Berdasarkan karakteristik wilayah laut dan pesisir, wilayah laut dan pesisir menghadapi berbagai isu dan permasalahan terkait dengan penataan ruang sebagai berikut Menteri Permukiman dan Prasarana Wilayah 2003: 1 Potensi konflik kepentingan conflict of interest dan tumpang tindih antar sektor dan stakeholders lainnya dalam pengelolaan dan pemanfaatan wilayah pesisir. Kondisi ini muncul sebagai konsekuensi beragamnya sumber daya pesisir yang ada serta karakteristik wilayah pesisir yang open acces sehingga mendorong wilayah pesisir telah menjadi salah satu lokasi utama bagi kegiatan-kegiatan beberapa sektor pembangunan multi-use.
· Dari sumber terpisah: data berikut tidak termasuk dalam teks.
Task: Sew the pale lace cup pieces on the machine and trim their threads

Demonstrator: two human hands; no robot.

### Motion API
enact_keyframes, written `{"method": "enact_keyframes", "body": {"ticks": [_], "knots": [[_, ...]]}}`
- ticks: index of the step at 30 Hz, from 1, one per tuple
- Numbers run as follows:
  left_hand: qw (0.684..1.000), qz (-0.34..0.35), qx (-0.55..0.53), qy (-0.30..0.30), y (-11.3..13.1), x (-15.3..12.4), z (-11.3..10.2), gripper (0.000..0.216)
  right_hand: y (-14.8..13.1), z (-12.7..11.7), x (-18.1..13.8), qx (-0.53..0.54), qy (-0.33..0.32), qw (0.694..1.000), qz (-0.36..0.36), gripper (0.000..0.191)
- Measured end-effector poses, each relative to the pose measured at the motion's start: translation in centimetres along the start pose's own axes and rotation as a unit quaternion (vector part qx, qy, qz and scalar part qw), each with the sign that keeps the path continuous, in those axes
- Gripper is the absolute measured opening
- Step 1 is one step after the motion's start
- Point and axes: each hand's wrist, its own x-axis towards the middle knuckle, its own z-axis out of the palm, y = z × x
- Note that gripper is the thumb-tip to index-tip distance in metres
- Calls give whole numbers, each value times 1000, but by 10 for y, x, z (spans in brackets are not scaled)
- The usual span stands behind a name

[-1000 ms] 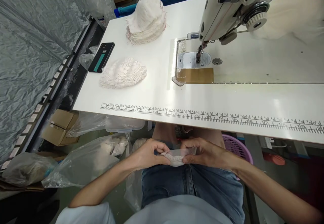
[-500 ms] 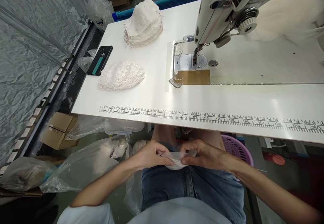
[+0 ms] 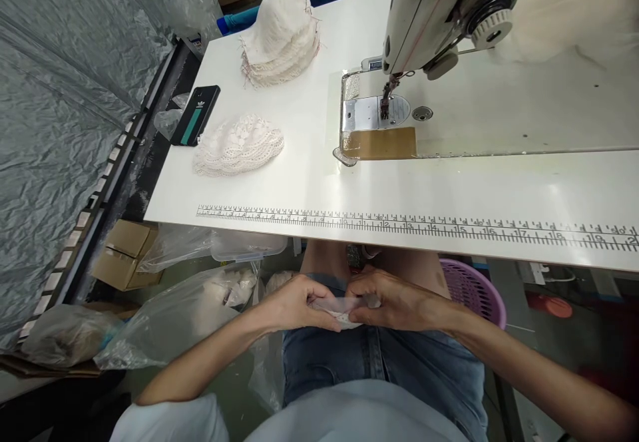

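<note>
Over my lap, my left hand (image 3: 304,305) and my right hand (image 3: 384,301) both pinch a small piece of white lace fabric (image 3: 344,315). Fingers and thumbs are closed on its two ends, close to each other, and hide much of it. On the white table (image 3: 299,189) above my hands lies a pile of white lace pieces (image 3: 239,146). Behind that pile sits a stack of cream cloth pieces (image 3: 282,36) with frayed, thready edges. To the right stands a sewing machine (image 3: 424,29), its presser foot (image 3: 385,106) over the metal needle plate.
A black phone (image 3: 196,116) lies at the table's left edge. A printed ruler (image 3: 344,221) runs along the front edge. Below are a purple basket (image 3: 474,292), a cardboard box (image 3: 122,255) and clear plastic bags (image 3: 174,322). Pale fabric (image 3: 574,19) lies behind the machine.
My right hand has shifted slightly left, and both hands still hold the lace piece. The camera view has tilted a little, so the table appears slightly higher.
</note>
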Motion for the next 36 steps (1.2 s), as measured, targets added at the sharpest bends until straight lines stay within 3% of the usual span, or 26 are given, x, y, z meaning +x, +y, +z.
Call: {"method": "enact_keyframes", "body": {"ticks": [5,14,26,36], "knots": [[999,9,29,13,6,7,3,29,-6,-4,0,26,-17,1000,3,19],[992,-56,-112,-17,-4,1,0,29,10,-20,-12,108,-79,991,4,24],[992,-80,-97,6,-4,-3,0,22,23,-6,-11,103,-41,993,-41,10],[995,-58,-75,-18,-2,-5,0,24,20,-5,-13,117,-69,991,4,14]]}}
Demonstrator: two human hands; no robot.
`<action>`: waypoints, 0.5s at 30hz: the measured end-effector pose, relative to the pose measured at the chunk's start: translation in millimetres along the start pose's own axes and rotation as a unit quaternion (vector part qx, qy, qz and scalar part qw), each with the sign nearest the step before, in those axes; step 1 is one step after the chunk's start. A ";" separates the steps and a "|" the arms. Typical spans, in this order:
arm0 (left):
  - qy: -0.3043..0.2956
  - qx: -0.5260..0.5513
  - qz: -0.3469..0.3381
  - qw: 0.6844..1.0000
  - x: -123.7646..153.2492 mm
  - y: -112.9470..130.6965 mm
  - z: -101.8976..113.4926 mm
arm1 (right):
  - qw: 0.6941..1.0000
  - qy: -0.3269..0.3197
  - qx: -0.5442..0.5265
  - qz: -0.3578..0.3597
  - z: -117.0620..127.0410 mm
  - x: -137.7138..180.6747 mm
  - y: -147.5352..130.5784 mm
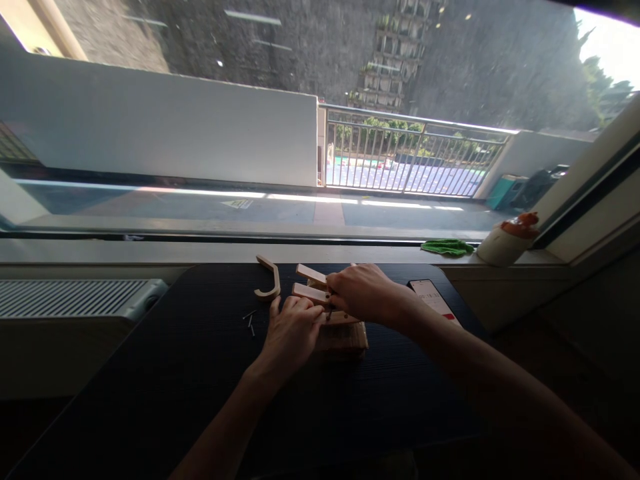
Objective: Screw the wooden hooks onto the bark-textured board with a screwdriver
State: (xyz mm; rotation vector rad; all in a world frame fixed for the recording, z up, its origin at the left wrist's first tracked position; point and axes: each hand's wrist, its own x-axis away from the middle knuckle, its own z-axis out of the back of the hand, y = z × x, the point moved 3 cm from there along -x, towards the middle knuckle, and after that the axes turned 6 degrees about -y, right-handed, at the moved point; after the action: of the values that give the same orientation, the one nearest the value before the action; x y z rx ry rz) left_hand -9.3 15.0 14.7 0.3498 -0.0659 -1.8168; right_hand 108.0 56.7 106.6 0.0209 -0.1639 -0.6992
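Two bare hands at a stack of wooden pieces on a dark table (200, 360). The far slat (311, 273) and the middle slat (309, 293) lie roughly parallel, long axes running from far left to near right. Their left ends project free; their right ends run in under the fingertips of the right hand (367, 292). The near bar (345, 319) lies more nearly crosswise, above a brown block (347, 340). The left hand (294, 325) stands on the near left side, the right hand opposite, so that the pieces lie between them. Left grip: fingers bent over the near bar's left end, seemingly grasping it. Right grip: fingertips drawn together at the middle slat's right end; whether they pinch the wood or some small part cannot be told. A dark pin (329, 312) shows in the narrow gap between the hands. The curved wooden piece (277, 280) lies apart, just beyond the left hand, which is nearer to it; loose screws (251, 324) lie left of that hand. Far right: phone (434, 301).
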 end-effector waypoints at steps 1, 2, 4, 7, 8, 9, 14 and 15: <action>-0.001 0.001 -0.001 1.000 0.2 0.1 0.2 | 1.000 0.002 0.000 -0.006 -2.0 -1.1 -0.6; -0.001 0.002 -0.001 1.000 0.4 0.3 0.4 | 1.000 0.004 -0.003 -0.016 -4.0 -2.3 -1.0; 0.000 0.000 -0.001 1.000 0.7 0.6 0.7 | 0.999 0.006 -0.009 -0.042 -6.7 -4.0 -1.4; -0.001 -0.005 0.001 1.000 0.6 0.9 1.1 | 0.998 -0.014 -0.010 -0.061 -6.4 -2.8 -1.6; -0.003 -0.005 0.003 1.000 0.6 1.0 1.1 | 0.998 -0.022 -0.011 -0.059 -5.1 -1.2 -1.5; -0.006 -0.005 0.003 1.000 0.5 1.0 1.0 | 0.998 -0.030 -0.016 -0.055 -3.5 0.9 -1.4; -0.003 -0.004 0.002 1.000 0.3 0.4 0.9 | 0.999 -0.032 -0.039 -0.002 0.5 9.3 -0.2; -0.001 -0.003 0.001 1.000 0.3 0.3 0.8 | 0.999 -0.027 -0.039 0.005 -0.4 9.3 0.1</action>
State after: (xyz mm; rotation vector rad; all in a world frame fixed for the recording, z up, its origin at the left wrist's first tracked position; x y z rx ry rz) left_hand -9.4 14.5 15.4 0.3435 -0.0620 -1.8154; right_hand 115.1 50.7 107.5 -0.0740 -0.1879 -0.6958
Dalam hal ini, konflik kepentingan tidak hanya terjadi antar “users”, yakni sektoral dalam pemerintahan dan juga masyarakat setempat dan pihak swasta, namun juga antar penggunaan antara lain i perikanan budidaya maupun tangkapan ii pariwisata bahari dan pantai iii industri maritim seperti perkapalan iv, pertambangan, seperti minyak, gas, timah dan galian lainnya; v perhubungan laut dan alur pelayaran dan yang paling utama adalah vi kegiatan konservasi laut dan pesisir seperti hutan bakau mangrove, terumbu karang dan biota laut lainnya. Potensi konflik kewenangan jurisdictional conflict dalam pengelolaan dan pemanfaatan wilayah laut dan pesisir. Kondisi ini muncul sebagai konsekuensi tidak berhimpitnya pembagian kewenangan yang terbagi menurut administrasi pemerintah provinsi dan kabupatenkota dengan kepentingan wilayah pesisir tersebut yang seringkali lintas wilayah otonom. Dalam Undang-Undang No. 32 tahun 2004 tentang Pemerintah Daerah menyatakan bahwa daerah yang memiliki wilayah laut diberikan kewenangan untuk mengelola sumber daya laut. Kewenangan itu meliputi eksplorasi, eksploitasi, konservasi dan pengelolaan kekayaan laut. Kewenangan yang dimaksud dalam pasal ini adalah pengaturan administratif, pengaturan tata ruang, penegakan hukum terhadap aturan yang dikeluarkan oleh daerah atau yang dilimpahkan kewenangannya oleh pemerintah.